Welcome to Confessions
Age is just a number
One of the first things a Korean will ask you is myeoch sal-ieyo (몇 살이에요), which means ‘How old are you’?
To a foreigner, it doesn't seem nice. To a woman, that’s double down. But there is a reason for that. Their culture dictates respect by age. Unless you are born in the same year, which makes you friends, everyone else is older or younger, senior or junior, family or not. Making it hard, I imagine, to meet a love interest or form a relationship across ages.

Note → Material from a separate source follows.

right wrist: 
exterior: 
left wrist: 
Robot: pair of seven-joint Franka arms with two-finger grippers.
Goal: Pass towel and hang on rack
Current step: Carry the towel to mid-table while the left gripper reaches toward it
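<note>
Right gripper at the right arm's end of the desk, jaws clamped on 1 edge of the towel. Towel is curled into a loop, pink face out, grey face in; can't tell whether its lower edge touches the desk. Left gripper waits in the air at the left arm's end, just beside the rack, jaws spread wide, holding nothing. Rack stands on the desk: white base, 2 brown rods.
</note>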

Being Chinese, not from China, I still maintain some of the cultures there. The Chinese language has levels of respect, though not as complicated as our East Asian Korean counterparts. Adding to English being my first language and living in the US for more than my earlier life, I’m a Twinkie. Sometimes, I feel that way because I am an immigrant in the land of the free, more Asian than American-born, bringing the culture and the languages of my childhood. And yet, when I’m in Asia, I am the foreigner, a lone cowgirl in the grasslands.
So, how old am I? Smart enough to not tell you. Forever thirty-five, as I often say. In South Korea, though, my label would be ajumma (아줌마), and there was no way to escape that horrendous title.
Ajumma
A derogatory term reserved for married and over-middle-aged women with tightly permed hair, visors, and mismatched clothing to hide from the sun, her pack of cackling friends, and their fierce opinions. Descriptions of these women vary depending on where they lived, but one thing is obvious: Korean women do not want to be called that, and neither do I.
And he said it, “Ajumma.” Pointing with that judging finger in ridicule. Across the Pacific, in a bedroom somewhere in Seoul, this young man laughed. To him, I had the nerve to be there, watching him. I was some spoilt fruit, pathetic and a fool.
Never have I ever felt this slow burn. He skipped me, and that was good riddance. Frozen on the spot, I stared at my laptop. Closing it and burying my head in my covers as my heart bled. My ego, where once was whole, was now stabbed with a shade of black.
I had no feelings for that stranger. I didn’t know his name or where the fuck he was. But, a bruised self wasn’t quickly healed, and for the rest of the day and a half, I mulled in seething anger at that one word and the derision on his handsome face.
Was it wrong for me to be there? It was my first foray into online chat after years bundled in a bubble of suburbia life. So what if I was chatting with people younger than I was? Was it wrong to want to feel the rush of freedom and be who I am?
They didn’t know me.
Age is but a number. This soul could fly free, too. And in my first bout of freedom, I was shot down for being too old.
The Koreans were an enigma. Though we were Asians, their Confucian thinking and group mentality differed from mine, like night and day. Where I was and where I am now, our societies were cosmopolitan. In America, with various foods, skin tones, and religions, it was difficult to comprehend the monoculture.
My curiosity grew with K-pop and K-drama blaring through the Internet and on our TVs and music apps. Were they how the media portrayed them? I knew I shouldn’t trust the media. Like Hollywood, the Korean machine was well-oiled and excellent at producing the dream-like entertainment everyone was addicted to today.
I wanted to know. There had to be more to them. Underneath the kbeauty, perfect bodies, and hot moves, these people were normal and had the same urges as me.
I wouldn’t let one dick stand in the way of my exploration. My excitement burst through. Ometv, the random search chat app, was my gateway. Youtubers showed how I would get the Korean experience they got. The truth was at my fingertips. I wanted to know.
This Ajumma was going to prove a point. I wasn’t going to let that cruel word get me down.
Who said I was a has-been? If what I’d learned and knew, Milf was the hottest searched porn, and this Ajumma was only just beginning.